* [What to produce]
Nothing is needed except the lines below that run from the one with "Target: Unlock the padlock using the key" through the one with "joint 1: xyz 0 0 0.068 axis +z", repeated exactly.

(Data shown begins)

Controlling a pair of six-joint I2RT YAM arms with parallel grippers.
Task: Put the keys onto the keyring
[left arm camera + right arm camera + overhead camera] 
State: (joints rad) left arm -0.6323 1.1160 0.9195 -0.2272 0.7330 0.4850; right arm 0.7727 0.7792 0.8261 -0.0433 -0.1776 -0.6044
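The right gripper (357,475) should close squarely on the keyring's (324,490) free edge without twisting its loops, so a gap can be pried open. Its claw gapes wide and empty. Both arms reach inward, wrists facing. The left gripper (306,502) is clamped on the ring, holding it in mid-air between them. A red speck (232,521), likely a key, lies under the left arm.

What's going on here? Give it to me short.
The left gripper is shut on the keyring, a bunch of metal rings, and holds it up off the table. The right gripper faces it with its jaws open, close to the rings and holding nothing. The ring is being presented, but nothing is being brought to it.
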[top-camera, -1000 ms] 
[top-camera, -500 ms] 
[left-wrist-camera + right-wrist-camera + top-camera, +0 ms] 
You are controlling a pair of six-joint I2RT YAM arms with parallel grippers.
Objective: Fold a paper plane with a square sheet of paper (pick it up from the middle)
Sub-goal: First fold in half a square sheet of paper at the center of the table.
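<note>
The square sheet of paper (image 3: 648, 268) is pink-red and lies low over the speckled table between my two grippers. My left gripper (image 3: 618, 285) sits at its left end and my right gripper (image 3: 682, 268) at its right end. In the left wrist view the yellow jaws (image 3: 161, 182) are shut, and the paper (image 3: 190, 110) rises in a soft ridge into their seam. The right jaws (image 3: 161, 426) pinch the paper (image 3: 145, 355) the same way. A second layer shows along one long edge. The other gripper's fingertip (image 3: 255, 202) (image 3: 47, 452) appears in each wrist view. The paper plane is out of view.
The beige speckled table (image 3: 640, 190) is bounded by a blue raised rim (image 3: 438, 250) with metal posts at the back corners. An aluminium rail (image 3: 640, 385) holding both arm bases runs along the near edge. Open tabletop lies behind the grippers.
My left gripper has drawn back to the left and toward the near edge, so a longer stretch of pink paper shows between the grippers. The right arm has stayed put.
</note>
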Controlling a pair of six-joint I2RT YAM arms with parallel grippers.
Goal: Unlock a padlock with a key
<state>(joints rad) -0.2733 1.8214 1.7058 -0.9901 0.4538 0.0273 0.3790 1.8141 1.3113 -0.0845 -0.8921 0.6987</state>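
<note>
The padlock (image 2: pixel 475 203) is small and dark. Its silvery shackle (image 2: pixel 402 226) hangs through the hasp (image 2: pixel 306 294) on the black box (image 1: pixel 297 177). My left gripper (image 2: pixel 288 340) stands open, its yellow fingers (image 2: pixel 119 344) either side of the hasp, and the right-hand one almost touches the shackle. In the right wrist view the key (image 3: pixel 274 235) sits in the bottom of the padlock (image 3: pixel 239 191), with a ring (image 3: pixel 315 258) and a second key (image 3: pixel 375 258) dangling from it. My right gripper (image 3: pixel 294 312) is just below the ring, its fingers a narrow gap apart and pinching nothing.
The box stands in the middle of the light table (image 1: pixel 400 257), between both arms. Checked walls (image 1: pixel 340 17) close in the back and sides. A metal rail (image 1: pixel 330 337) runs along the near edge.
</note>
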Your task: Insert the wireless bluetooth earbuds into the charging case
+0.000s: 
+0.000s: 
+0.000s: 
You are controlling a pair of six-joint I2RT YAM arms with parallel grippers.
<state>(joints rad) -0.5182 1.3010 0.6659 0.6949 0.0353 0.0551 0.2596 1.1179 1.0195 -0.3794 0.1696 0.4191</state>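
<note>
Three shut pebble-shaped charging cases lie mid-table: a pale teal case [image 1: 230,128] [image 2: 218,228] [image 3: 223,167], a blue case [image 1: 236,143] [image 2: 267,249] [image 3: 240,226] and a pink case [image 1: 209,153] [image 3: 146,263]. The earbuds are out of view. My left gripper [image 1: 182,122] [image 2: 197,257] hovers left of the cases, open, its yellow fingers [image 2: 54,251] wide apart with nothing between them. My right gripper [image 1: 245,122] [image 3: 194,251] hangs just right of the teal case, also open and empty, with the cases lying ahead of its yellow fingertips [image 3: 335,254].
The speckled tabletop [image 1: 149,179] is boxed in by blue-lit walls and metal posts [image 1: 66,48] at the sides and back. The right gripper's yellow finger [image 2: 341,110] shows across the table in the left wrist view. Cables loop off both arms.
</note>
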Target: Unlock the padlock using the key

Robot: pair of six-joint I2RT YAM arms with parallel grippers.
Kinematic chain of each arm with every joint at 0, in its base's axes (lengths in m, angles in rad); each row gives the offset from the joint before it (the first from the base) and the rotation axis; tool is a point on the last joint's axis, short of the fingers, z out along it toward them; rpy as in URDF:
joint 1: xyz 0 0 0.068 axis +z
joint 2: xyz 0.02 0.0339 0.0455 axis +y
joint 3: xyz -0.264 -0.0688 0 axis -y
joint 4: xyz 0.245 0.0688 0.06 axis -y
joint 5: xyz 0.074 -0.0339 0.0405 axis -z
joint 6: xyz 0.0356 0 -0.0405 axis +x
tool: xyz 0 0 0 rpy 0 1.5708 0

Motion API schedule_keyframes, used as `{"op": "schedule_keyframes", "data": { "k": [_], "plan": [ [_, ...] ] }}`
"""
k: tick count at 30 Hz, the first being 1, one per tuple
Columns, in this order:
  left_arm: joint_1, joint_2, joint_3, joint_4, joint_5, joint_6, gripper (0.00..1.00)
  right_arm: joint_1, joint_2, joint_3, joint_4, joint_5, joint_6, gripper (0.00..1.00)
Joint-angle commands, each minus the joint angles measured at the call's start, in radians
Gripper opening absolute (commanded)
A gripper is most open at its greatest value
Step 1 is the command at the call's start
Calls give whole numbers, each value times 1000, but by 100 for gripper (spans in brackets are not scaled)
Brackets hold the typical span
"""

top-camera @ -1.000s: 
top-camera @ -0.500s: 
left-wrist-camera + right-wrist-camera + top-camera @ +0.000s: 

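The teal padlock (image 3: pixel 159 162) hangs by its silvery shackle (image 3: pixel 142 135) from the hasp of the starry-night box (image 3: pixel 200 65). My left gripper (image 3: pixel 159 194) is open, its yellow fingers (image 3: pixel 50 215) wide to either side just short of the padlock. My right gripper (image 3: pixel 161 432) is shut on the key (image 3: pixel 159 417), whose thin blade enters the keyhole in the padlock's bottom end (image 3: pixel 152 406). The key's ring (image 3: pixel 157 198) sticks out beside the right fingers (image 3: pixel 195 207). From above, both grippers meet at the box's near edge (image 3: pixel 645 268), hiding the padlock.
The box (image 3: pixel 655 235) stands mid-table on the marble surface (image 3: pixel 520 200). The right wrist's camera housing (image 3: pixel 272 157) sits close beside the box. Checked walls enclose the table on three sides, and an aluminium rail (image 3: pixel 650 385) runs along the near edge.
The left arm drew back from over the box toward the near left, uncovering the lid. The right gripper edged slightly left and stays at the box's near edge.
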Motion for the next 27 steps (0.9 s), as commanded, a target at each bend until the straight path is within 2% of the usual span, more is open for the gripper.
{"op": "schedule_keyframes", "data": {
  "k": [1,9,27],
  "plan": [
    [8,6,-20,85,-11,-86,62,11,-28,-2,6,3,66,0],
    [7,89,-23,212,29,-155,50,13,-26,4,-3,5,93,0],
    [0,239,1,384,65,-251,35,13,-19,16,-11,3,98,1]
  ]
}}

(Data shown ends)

* [Response to this task]
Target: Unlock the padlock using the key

Robot: pair of six-joint I2RT YAM arms with parallel grippers.
Kinematic chain of each arm with every joint at 0, in its base's axes (lengths in m, angles in rad); each row gives the offset from the joint before it (the first from the base) and the rotation axis; tool is a point on the last joint's axis, short of the fingers, z out along it toward them; rpy as in URDF:
joint 1: xyz 0 0 0.068 axis +z

The output has been given in full.